Dataset records
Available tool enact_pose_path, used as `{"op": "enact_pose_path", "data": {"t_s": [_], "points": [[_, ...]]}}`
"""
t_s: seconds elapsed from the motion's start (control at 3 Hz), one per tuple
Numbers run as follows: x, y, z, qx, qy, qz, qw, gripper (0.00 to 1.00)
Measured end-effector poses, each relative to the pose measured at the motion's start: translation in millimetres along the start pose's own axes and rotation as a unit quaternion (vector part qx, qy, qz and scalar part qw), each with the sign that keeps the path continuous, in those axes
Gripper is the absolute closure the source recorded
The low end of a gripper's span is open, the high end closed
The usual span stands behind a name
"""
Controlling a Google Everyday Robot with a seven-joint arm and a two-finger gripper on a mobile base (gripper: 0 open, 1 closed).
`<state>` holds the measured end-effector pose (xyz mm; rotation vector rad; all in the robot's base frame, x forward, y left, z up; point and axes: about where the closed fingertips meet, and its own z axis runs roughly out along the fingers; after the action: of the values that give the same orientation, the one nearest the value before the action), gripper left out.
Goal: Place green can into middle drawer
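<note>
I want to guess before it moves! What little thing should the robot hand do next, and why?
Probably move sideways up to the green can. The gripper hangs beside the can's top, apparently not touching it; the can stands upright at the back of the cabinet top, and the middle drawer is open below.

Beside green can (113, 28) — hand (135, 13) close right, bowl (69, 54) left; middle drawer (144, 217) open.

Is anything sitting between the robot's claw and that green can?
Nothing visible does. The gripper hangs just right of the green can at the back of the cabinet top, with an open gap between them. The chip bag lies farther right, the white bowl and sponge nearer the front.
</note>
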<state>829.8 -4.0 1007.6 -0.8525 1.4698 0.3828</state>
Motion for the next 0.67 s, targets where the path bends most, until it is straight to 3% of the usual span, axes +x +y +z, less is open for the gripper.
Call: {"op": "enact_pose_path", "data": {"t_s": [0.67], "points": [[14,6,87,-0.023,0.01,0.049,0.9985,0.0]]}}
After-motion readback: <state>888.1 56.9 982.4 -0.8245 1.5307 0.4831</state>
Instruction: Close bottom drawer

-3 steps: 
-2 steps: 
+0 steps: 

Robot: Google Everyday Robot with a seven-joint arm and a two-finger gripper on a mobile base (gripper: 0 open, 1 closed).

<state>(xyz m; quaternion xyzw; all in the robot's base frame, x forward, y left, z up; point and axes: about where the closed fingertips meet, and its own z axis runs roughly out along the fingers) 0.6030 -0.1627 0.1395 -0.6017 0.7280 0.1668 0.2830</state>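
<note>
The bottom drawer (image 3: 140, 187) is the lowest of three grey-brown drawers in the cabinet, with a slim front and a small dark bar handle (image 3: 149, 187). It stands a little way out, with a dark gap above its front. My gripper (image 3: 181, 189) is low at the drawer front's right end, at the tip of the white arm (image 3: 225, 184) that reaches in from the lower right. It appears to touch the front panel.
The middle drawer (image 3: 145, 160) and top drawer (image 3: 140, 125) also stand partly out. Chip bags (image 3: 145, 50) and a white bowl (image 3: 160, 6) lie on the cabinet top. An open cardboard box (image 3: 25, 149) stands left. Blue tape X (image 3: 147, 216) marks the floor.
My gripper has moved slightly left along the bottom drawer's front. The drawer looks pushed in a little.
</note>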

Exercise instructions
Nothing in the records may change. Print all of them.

Response box
Available tool enact_pose_path, used as `{"op": "enact_pose_path", "data": {"t_s": [_], "points": [[_, ...]]}}`
"""
t_s: seconds elapsed from the motion's start (control at 3 Hz), one per tuple
Numbers run as follows: x, y, z, qx, qy, qz, qw, gripper (0.00 to 1.00)
Measured end-effector poses, each relative to the pose measured at the motion's start: translation in millimetres along the start pose's own axes and rotation as a unit quaternion (vector part qx, qy, qz and scalar part qw), each with the sign that keeps the path continuous, in those axes
Gripper is the absolute closure the source recorded
The low end of a gripper's span is open, the high end closed
The usual span stands behind a name
"""
Controlling a Google Everyday Robot with a seven-joint arm and a two-finger gripper on a mobile base (gripper: 0 open, 1 closed).
`<state>` holds the measured end-effector pose (xyz mm; rotation vector rad; all in the robot's base frame, x forward, y left, z up; point and axes: about where the closed fingertips meet, and its own z axis runs roughly out along the fingers; after the action: of the values that give the same orientation, the one nearest the value before the action), gripper left out.
Goal: Place green can into middle drawer
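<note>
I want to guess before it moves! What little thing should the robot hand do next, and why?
Probably move sideways up to the green can. The gripper hangs beside the can's top, apparently not touching it; the can stands upright at the back of the cabinet top, and the middle drawer is open below.

Beside green can (113, 28) — hand (135, 13) close right, bowl (69, 54) left; middle drawer (144, 217) open.

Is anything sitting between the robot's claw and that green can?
Nothing visible does. The gripper hangs just right of the green can at the back of the cabinet top, with an open gap between them. The chip bag lies farther right, the white bowl and sponge nearer the front.
</note>
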<state>829.8 -4.0 1007.6 -0.8525 1.4698 0.3828</state>
Motion for the next 0.67 s, targets where the path bends most, until it is straight to 3% of the usual span, axes +x +y +z, less is open for the gripper.
Call: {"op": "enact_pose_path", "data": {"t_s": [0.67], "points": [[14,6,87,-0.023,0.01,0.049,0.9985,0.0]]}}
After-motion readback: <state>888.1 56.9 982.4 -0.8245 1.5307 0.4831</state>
Instruction: Close bottom drawer

-3 steps: 
-2 steps: 
+0 steps: 

Robot: Google Everyday Robot with a seven-joint arm and a two-finger gripper on a mobile base (gripper: 0 open, 1 closed).

<state>(xyz m; quaternion xyzw; all in the robot's base frame, x forward, y left, z up; point and axes: about where the closed fingertips meet, and its own z axis runs roughly out along the fingers) 0.6030 -0.1627 0.1395 -0.6017 0.7280 0.1668 0.2830</state>
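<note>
The bottom drawer (image 3: 140, 187) is the lowest of three grey-brown drawers in the cabinet, with a slim front and a small dark bar handle (image 3: 149, 187). It stands a little way out, with a dark gap above its front. My gripper (image 3: 181, 189) is low at the drawer front's right end, at the tip of the white arm (image 3: 225, 184) that reaches in from the lower right. It appears to touch the front panel.
The middle drawer (image 3: 145, 160) and top drawer (image 3: 140, 125) also stand partly out. Chip bags (image 3: 145, 50) and a white bowl (image 3: 160, 6) lie on the cabinet top. An open cardboard box (image 3: 25, 149) stands left. Blue tape X (image 3: 147, 216) marks the floor.
My gripper has moved slightly left along the bottom drawer's front. The drawer looks pushed in a little.
</note>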

The work on this exercise has been finished.